Ah but thats the beauty of a helmet cam. You only have to have them in shot (at the edge is fine) and when you get home you can replay that clip over and over again...... oops, I may just have said too much!


----------



## Keith Oates (16 Jul 2007)

Patrick, don't tell me you have been cheating on the beautiful.................!!!!!!!!!!!!!!!!!!!!


----------



## clefty (19 Jul 2007)

just ordered an ATC 2000 for 70 quid including post on import from US via Ebay, so will hopefully post an epic A3 journey to work shortly..If only for the 'paperboy' section that is the couple of miles between Tooting Bec and Colliers Wood

Must stop buying things off the internet when its quiet at work..


----------



## magnatom (23 Jul 2007)

Nice one clefty.  I assume you will avoid paying import tax on that......


----------



## clefty (24 Jul 2007)

Here's hoping I wont be! past feedback on ebay indicates that it hasnt been a problem so I guess they mark it as a 'gift'
I just have to wait a couple of weeks to get it, if I can save 30 odd quid then I dont mind at all.


----------



## Arch (30 Jul 2007)

Here's my latest (also posted in Cafe, so apologies for duplication...)

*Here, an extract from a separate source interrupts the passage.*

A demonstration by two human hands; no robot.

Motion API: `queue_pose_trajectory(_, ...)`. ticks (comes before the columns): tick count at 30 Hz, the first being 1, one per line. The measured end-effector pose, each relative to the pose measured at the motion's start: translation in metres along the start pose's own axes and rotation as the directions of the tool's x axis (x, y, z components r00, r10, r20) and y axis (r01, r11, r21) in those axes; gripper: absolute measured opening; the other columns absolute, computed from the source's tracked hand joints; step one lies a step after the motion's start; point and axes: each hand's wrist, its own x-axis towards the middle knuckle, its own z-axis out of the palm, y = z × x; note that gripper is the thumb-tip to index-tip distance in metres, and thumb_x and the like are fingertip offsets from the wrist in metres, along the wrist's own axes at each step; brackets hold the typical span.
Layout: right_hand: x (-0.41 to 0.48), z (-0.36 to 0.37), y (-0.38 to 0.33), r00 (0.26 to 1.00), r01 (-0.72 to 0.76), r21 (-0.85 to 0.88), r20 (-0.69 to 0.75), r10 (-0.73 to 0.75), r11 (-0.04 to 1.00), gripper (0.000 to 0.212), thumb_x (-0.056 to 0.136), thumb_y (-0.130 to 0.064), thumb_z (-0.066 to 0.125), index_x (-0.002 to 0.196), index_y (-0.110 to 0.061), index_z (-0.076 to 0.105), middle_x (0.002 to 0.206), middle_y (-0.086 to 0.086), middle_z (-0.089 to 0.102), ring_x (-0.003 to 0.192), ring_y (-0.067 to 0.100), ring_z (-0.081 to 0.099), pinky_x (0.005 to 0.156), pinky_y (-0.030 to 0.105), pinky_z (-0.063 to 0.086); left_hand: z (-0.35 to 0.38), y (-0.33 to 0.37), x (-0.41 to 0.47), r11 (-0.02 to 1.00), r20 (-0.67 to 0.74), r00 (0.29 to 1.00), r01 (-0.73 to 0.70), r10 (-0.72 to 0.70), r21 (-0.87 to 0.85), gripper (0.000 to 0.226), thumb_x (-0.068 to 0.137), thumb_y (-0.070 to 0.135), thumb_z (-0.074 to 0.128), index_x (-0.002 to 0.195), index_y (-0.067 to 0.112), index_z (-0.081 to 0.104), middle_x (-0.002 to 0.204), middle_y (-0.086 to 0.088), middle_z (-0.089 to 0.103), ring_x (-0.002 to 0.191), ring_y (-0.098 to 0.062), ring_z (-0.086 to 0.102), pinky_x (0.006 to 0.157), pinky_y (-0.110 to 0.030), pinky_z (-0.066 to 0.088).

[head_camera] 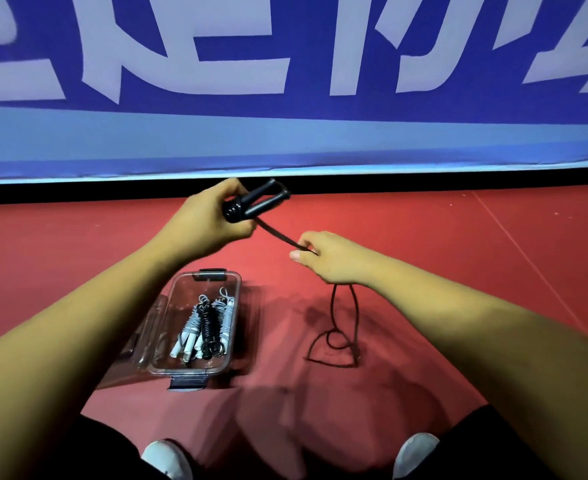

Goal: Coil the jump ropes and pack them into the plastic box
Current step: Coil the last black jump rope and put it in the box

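Head view, the only one I've got: my left hand (206, 223) is up in front of the banner (285, 64), grip curled tight round the two black handles (256, 202), held together side by side. That end is motion-blurred, so I can't tell if any turns are on them yet. The cord (278, 233) runs taut from the handles down to my right hand (330, 258), whose grip pinches it btwn thumb and fingertips. Below that hand the rest drops in a loose loop and puddles on the red floor (458, 271), right of the plastic box (163, 317) and apart from it. The box sits open on the floor btwn my arms w/ several coiled ropes (209, 323) already inside, white ones and a black one. What looks like its lid (129, 355) lies at its left. Handling, as I judge it: the cord is thin, light and limp, prob a bit springy, so it won't hold shape unless kept under tension, and slack will tangle or snag. The handles are rigid and easy to clamp, so they're the anchor. Best hold is handles in one hand, w/ the cord pinched near them and fed on wrap by wrap. Nothing fragile here, and the bundle should fit lengthwise beside the others.
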Motion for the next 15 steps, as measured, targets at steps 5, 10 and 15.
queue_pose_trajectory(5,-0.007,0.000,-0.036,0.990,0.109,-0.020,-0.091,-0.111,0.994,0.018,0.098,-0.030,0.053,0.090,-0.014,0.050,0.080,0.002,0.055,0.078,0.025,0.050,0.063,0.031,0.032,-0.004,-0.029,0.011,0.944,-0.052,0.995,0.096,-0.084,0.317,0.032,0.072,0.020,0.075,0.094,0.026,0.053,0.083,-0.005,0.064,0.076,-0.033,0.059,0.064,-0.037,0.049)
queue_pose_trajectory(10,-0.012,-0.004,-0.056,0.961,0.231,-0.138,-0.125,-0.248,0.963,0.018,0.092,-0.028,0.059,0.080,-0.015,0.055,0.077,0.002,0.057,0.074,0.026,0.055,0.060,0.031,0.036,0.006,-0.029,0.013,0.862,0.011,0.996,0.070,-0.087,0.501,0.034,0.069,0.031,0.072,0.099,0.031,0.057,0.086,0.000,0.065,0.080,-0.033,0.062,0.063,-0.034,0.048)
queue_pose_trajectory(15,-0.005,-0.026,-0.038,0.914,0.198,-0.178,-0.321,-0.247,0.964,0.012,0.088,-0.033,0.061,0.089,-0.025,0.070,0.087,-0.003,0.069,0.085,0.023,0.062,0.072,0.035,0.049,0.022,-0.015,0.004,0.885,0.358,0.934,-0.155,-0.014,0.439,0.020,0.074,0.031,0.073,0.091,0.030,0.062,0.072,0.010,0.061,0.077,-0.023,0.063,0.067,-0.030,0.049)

What Arch thinks on her ride home:


----------



## clefty (30 Jul 2007)

love the soundtrack Arch, going to have to come up something brilliant for mine now... 
still waiting for mine, as the carrier pigeon mine is strapped to still seems to be stuck over the Atlantic somewhere.


----------



## Arch (30 Jul 2007)

clefty said:


> love the soundtrack Arch, going to have to come up something brilliant for mine now...
> still waiting for mine, as the carrier pigeon mine is strapped to still seems to be stuck over the Atlantic somewhere.



Yeah, trouble is, the pigeon keeps flying back home to download the footage...


----------



## ChrisKH (31 Jul 2007)

What's the best way to mount the camera? 

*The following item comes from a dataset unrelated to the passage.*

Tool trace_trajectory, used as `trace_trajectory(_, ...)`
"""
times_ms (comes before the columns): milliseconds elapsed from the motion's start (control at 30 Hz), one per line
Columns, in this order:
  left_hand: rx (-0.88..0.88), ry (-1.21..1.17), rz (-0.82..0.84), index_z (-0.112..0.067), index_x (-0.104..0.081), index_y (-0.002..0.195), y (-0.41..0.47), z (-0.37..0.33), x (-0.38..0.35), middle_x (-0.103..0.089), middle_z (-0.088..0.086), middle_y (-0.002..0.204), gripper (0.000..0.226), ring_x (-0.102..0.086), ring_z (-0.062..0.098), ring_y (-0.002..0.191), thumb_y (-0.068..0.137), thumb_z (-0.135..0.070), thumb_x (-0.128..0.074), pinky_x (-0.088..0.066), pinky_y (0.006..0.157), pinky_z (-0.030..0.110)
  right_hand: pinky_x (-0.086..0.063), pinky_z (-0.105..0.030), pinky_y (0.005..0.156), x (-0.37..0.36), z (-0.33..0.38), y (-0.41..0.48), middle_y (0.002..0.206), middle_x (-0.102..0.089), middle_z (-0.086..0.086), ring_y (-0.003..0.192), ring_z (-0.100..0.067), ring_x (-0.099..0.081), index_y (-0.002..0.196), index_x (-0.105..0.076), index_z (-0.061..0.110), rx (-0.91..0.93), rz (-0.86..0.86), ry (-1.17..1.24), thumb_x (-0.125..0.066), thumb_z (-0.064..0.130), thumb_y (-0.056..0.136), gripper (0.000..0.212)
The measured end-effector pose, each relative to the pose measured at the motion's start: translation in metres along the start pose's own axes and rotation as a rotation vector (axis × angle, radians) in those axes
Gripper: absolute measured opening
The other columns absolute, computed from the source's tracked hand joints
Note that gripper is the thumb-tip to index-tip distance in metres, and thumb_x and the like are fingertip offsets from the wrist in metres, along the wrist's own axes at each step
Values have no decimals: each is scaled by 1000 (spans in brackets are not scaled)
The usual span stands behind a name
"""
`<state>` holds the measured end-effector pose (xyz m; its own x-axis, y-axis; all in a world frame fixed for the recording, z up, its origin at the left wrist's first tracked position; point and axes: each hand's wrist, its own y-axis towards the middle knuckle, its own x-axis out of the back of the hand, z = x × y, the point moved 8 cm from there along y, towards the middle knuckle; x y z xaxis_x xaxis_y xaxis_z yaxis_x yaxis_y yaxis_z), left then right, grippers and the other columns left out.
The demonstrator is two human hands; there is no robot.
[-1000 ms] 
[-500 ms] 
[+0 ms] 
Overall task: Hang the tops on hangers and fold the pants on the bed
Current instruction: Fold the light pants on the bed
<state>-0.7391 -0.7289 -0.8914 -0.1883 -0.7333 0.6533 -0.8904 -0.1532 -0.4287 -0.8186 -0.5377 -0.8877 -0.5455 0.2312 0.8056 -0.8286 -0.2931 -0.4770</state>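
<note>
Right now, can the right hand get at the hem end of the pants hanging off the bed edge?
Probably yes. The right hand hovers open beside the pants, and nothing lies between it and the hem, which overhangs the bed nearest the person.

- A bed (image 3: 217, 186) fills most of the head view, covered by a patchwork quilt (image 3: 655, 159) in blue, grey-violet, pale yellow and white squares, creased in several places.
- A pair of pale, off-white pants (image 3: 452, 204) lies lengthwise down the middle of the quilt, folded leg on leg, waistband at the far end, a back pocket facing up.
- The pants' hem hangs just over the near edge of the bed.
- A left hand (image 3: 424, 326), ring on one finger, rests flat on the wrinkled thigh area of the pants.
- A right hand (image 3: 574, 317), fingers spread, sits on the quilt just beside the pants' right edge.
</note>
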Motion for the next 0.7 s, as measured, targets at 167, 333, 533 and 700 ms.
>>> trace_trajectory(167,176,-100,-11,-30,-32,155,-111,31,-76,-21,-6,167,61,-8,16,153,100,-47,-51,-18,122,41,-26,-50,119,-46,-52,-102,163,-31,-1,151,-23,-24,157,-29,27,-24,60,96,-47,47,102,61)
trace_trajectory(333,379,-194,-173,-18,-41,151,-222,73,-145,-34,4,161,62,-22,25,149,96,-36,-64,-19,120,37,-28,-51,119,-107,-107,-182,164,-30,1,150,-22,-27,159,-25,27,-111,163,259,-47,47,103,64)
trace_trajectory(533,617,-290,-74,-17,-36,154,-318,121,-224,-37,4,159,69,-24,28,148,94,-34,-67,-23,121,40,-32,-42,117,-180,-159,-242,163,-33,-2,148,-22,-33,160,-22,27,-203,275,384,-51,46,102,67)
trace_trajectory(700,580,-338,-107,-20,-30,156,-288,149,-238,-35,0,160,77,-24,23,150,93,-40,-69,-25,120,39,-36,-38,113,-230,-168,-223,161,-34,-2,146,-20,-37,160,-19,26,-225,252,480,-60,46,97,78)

I'm having trouble fitting the camera to my helmet - not too sure whether the mounting bracket for the camera should have the entry point facing upwards or downwards. Also the helmet feels very heavy on one side. I'm using the rubber strap at present and the camera's a bit unsteady. I have velcro straps which I could insert through the vents also. How does everyone else manage it?


----------



## Arch (31 Jul 2007)

ChrisKH said:


> What's the best way to mount the camera?
> 
> I'm having trouble fitting the camera to my helmet - not too sure whether the mounting bracket for the camera should have the entry point facing upwards or downwards. Also the helmet feels very heavy on one side. I'm using the rubber strap at present and the camera's a bit unsteady. I have velcro straps which I could insert through the vents also. How does everyone else manage it?




For a while I had mine on my old Met helmet, with the velcro through the vents. It was off centre, because the shape of the helmet meant it wouldn't sit flat on the top (I have a pic on photobucket, but the site's down at the mo..). It did drag it down over one ear a bit. But I got a new helmet at the CTC Rally, a Giro, and it's got a better flat bit on top, so now it sits on top, central, velcro through straps - would take a pic, but haven't got my stills camera here today... I've set it so that camera slides into mount from behind, and I can pretty much take it out and replace it by feel now.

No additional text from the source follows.